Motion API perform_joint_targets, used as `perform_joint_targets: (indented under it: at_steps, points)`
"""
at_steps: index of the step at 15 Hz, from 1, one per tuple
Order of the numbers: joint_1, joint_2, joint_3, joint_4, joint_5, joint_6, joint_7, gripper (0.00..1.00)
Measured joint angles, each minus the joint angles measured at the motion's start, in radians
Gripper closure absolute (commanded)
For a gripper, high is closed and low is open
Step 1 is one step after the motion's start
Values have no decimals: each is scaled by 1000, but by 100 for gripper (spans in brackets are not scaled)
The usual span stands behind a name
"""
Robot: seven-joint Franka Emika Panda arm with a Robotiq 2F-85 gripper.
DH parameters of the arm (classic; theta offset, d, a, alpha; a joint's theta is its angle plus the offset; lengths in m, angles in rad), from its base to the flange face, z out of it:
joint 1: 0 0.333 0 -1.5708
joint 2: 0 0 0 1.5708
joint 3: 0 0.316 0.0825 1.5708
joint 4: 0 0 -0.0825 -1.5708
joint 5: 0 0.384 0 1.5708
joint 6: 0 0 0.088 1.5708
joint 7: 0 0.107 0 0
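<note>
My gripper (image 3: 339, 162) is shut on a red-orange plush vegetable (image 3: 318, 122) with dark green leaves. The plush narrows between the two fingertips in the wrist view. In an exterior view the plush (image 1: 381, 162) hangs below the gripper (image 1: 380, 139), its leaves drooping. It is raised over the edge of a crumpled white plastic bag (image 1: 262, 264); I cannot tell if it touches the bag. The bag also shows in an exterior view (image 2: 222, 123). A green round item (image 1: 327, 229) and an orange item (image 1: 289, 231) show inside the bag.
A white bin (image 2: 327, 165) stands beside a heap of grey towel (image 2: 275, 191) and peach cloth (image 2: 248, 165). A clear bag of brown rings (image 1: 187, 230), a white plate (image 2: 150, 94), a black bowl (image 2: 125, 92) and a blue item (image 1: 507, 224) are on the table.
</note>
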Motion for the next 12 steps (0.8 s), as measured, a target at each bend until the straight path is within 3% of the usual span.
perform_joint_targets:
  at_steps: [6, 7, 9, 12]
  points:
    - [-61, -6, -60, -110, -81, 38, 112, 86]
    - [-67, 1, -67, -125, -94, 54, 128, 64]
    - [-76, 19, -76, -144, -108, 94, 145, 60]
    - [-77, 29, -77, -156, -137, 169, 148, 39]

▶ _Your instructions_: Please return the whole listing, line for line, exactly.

▶ _Written solution_:
Motion API perform_joint_targets, used as `perform_joint_targets: (indented under it: at_steps, points)`
"""
at_steps: index of the step at 15 Hz, from 1, one per tuple
Order of the numbers: joint_1, joint_2, joint_3, joint_4, joint_5, joint_6, joint_7, gripper (0.00..1.00)
Measured joint angles, each minus the joint angles measured at the motion's start, in radians
Gripper closure absolute (commanded)
For a gripper, high is closed and low is open
Step 1 is one step after the motion's start
Values have no decimals: each is scaled by 1000, but by 100 for gripper (spans in brackets are not scaled)
The usual span stands behind a name
"""
Robot: seven-joint Franka Emika Panda arm with a Robotiq 2F-85 gripper.
DH parameters of the arm (classic; theta offset, d, a, alpha; a joint's theta is its angle plus the offset; lengths in m, angles in rad), from its base to the flange face, z out of it:
joint 1: 0 0.333 0 -1.5708
joint 2: 0 0 0 1.5708
joint 3: 0 0.316 0.0825 1.5708
joint 4: 0 0 -0.0825 -1.5708
joint 5: 0 0.384 0 1.5708
joint 6: 0 0 0.088 1.5708
joint 7: 0 0.107 0 0
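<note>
My gripper (image 3: 339, 162) is shut on a red-orange plush vegetable (image 3: 318, 122) with dark green leaves. The plush narrows between the two fingertips in the wrist view. In an exterior view the plush (image 1: 381, 162) hangs below the gripper (image 1: 380, 139), its leaves drooping. It is raised over the edge of a crumpled white plastic bag (image 1: 262, 264); I cannot tell if it touches the bag. The bag also shows in an exterior view (image 2: 222, 123). A green round item (image 1: 327, 229) and an orange item (image 1: 289, 231) show inside the bag.
A white bin (image 2: 327, 165) stands beside a heap of grey towel (image 2: 275, 191) and peach cloth (image 2: 248, 165). A clear bag of brown rings (image 1: 187, 230), a white plate (image 2: 150, 94), a black bowl (image 2: 125, 92) and a blue item (image 1: 507, 224) are on the table.
</note>
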Motion for the next 12 steps (0.8 s), as measured, a target at each bend until the straight path is within 3% of the usual span.
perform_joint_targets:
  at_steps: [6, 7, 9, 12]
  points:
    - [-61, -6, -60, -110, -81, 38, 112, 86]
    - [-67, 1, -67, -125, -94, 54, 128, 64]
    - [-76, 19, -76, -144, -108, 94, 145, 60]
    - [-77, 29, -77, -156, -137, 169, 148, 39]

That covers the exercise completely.